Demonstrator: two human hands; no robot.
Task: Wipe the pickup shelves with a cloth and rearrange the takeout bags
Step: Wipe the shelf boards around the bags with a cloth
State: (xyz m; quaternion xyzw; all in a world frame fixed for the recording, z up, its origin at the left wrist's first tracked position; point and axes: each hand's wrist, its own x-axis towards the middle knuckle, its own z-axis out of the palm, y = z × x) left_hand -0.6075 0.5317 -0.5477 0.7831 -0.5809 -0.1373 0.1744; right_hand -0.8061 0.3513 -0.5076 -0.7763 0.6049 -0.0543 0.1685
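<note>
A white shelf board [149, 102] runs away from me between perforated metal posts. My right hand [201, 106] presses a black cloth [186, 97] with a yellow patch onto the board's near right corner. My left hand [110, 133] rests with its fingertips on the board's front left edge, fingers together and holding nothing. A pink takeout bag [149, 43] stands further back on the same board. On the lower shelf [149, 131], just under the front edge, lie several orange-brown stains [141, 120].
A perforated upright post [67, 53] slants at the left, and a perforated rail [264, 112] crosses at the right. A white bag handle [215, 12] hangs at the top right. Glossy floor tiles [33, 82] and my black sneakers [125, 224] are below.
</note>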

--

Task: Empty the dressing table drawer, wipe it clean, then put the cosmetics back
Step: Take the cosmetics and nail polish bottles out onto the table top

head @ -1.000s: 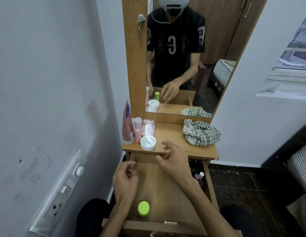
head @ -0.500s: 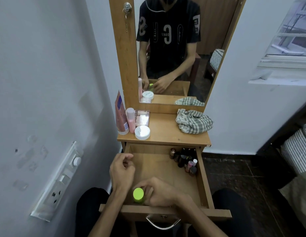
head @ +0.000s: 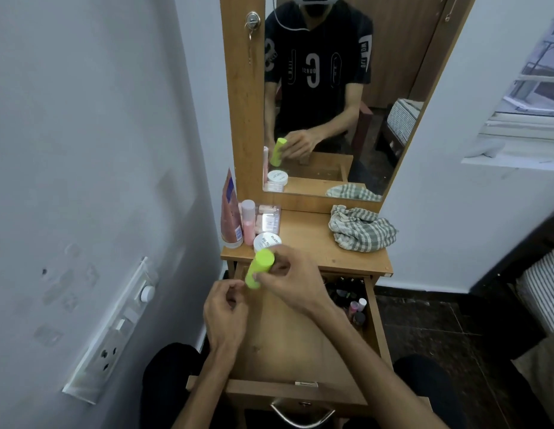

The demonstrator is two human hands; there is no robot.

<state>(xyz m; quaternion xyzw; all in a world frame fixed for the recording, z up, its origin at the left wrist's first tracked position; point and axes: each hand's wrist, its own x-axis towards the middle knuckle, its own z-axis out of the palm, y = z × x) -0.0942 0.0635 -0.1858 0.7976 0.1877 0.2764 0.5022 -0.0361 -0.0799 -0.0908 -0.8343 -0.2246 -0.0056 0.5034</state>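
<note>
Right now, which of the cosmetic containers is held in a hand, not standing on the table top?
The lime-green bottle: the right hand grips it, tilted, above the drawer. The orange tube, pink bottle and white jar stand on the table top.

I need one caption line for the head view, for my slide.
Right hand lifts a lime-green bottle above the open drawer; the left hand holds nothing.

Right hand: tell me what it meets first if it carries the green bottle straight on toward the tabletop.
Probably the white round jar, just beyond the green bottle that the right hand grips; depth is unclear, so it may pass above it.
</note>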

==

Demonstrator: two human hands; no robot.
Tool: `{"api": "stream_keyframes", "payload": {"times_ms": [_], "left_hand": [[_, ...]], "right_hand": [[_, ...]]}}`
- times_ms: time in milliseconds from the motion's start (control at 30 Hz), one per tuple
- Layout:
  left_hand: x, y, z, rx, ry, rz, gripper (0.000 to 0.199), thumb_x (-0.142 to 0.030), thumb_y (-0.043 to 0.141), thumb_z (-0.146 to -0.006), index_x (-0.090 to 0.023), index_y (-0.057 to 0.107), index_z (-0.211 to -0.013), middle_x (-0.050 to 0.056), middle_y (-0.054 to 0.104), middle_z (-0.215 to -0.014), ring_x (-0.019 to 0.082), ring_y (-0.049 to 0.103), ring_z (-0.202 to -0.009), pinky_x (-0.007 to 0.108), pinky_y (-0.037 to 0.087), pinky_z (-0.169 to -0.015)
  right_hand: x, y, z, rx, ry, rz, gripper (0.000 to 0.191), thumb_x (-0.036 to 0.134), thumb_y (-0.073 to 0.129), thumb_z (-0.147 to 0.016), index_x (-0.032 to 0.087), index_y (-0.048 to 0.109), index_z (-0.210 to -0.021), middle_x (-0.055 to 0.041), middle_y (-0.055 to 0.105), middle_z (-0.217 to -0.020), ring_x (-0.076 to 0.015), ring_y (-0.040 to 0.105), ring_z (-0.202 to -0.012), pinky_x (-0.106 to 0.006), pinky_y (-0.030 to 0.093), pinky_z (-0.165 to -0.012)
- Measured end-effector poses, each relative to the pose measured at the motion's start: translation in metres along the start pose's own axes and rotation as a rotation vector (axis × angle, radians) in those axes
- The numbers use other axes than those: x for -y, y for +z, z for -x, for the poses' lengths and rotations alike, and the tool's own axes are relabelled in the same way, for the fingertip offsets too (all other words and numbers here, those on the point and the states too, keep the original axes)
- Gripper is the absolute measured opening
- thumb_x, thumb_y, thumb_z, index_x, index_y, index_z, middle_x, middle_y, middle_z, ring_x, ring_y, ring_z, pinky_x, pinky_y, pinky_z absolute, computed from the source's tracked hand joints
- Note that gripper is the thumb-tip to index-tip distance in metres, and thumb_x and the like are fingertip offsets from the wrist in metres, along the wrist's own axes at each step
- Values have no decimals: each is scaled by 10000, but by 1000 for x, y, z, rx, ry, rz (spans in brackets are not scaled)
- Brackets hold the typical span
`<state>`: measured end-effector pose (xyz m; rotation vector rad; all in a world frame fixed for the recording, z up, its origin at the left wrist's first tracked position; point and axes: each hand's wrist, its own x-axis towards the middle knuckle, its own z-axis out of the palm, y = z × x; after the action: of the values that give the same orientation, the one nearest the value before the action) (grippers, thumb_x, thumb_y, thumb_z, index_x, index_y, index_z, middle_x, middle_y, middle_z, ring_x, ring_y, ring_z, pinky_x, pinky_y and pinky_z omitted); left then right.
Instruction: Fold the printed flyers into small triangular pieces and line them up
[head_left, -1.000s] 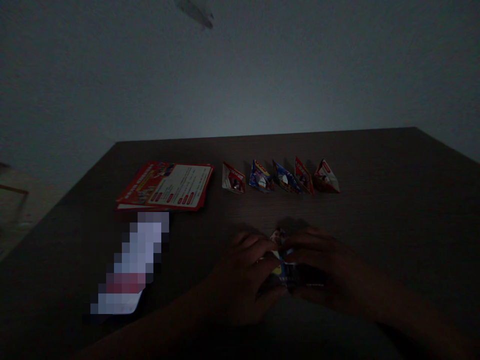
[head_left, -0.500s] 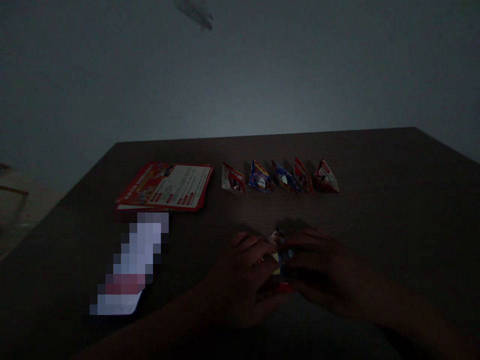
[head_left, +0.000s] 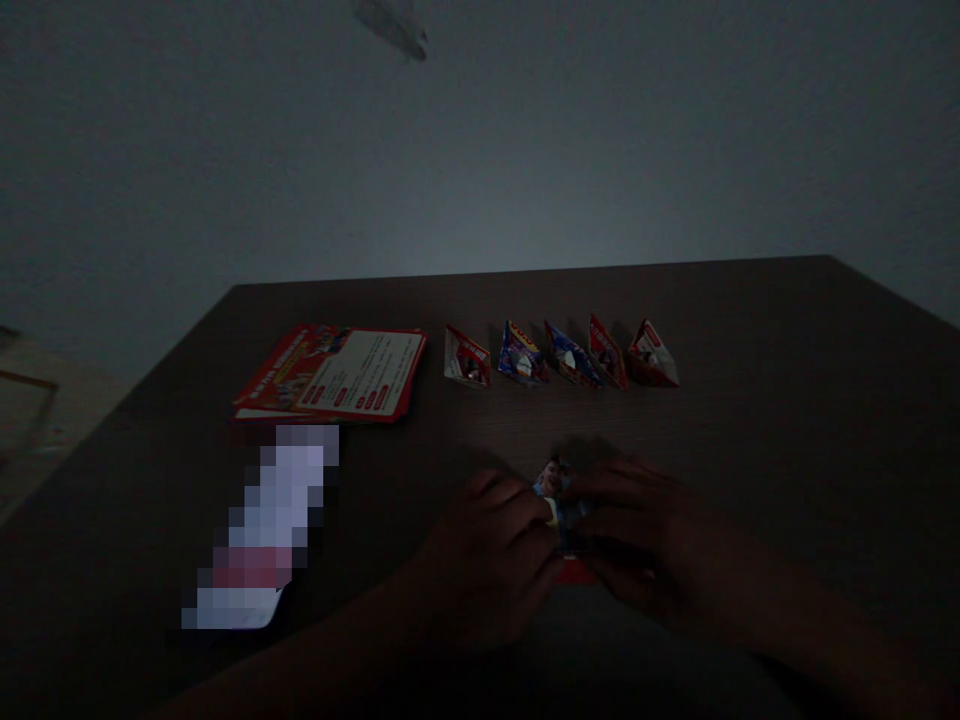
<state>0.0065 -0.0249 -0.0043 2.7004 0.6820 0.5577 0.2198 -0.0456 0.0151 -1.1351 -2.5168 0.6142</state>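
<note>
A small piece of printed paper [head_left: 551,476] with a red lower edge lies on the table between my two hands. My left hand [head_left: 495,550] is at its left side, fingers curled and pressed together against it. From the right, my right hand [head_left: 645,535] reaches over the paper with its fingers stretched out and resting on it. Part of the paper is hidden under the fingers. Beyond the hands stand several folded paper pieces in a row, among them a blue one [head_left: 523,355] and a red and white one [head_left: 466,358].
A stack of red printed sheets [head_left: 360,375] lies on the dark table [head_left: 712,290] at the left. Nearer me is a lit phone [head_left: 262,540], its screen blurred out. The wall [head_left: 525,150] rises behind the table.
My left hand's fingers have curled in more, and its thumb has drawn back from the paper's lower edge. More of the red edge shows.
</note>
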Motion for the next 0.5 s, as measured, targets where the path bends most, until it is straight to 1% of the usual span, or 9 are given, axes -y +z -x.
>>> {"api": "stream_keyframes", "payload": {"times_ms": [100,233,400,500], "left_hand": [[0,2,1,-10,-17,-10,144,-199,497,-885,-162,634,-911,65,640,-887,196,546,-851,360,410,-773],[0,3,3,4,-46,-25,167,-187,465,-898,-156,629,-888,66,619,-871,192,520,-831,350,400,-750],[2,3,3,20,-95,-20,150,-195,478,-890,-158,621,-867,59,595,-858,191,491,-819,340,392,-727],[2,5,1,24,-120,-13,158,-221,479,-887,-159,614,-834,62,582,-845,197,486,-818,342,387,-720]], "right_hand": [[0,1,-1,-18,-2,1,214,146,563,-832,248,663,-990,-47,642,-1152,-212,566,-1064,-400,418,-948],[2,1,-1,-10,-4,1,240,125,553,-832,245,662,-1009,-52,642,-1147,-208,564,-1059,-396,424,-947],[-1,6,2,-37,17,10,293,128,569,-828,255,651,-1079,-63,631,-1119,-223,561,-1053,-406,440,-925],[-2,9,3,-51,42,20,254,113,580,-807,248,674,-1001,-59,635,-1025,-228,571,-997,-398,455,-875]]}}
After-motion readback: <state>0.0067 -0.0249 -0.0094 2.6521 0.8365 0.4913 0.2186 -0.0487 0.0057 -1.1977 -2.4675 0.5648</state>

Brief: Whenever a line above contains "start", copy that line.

Exercise solution:
- times_ms: time in milliseconds from the motion's start (control at 30 Hz), one per tuple
- Measured end-effector poses, each relative to the pose measured at the motion's start: translation in metres along the start pose's own axes and rotation as a rotation vector (axis × angle, radians) in those axes

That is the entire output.